### ASSIGNMENT
Copy exactly the lines from the first line of the records below through the line containing "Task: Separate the", including both, and nothing else.
+--
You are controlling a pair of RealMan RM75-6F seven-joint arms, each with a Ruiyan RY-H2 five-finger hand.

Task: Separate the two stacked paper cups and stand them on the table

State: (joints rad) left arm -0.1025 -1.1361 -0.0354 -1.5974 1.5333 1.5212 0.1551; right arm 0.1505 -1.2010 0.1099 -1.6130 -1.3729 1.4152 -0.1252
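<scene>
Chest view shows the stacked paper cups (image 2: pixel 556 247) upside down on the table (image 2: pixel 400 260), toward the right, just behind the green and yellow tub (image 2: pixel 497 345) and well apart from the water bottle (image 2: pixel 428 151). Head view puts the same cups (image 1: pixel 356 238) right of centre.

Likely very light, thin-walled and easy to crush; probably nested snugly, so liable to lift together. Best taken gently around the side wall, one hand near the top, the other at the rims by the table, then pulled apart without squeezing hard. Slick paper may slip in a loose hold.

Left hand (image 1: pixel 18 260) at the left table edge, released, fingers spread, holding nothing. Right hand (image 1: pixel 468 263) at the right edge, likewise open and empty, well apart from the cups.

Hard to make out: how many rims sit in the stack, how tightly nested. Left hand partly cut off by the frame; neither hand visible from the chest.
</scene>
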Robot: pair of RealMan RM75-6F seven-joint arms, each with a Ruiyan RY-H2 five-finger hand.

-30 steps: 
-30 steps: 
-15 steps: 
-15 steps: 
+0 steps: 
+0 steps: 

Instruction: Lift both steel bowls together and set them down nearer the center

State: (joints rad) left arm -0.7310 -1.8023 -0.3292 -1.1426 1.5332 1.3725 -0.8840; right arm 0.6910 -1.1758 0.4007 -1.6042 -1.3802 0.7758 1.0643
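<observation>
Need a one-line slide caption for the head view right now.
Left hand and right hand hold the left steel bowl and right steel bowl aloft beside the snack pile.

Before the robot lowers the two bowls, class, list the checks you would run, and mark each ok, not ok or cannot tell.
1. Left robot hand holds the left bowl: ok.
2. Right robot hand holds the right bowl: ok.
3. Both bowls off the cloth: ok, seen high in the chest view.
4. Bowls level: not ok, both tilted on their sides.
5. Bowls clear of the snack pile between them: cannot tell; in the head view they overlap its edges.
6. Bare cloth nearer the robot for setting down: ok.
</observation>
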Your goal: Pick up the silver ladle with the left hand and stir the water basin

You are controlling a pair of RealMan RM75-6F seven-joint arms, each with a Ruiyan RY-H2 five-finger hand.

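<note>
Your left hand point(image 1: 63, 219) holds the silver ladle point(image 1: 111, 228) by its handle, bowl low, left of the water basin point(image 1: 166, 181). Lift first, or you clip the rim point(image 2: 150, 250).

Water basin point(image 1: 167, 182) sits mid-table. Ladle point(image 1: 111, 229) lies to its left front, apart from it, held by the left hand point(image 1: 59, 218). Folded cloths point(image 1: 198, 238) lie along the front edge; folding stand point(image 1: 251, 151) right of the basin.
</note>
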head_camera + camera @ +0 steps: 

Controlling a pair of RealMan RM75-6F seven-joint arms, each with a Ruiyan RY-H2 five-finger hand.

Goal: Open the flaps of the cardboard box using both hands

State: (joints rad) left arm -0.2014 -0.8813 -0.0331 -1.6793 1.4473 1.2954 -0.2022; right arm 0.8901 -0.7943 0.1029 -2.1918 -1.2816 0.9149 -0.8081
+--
### OUTPUT BELOW
You are controlling a pair of RealMan RM75-6F seven-joint arms, each with a Ruiyan RY-H2 five-finger hand.

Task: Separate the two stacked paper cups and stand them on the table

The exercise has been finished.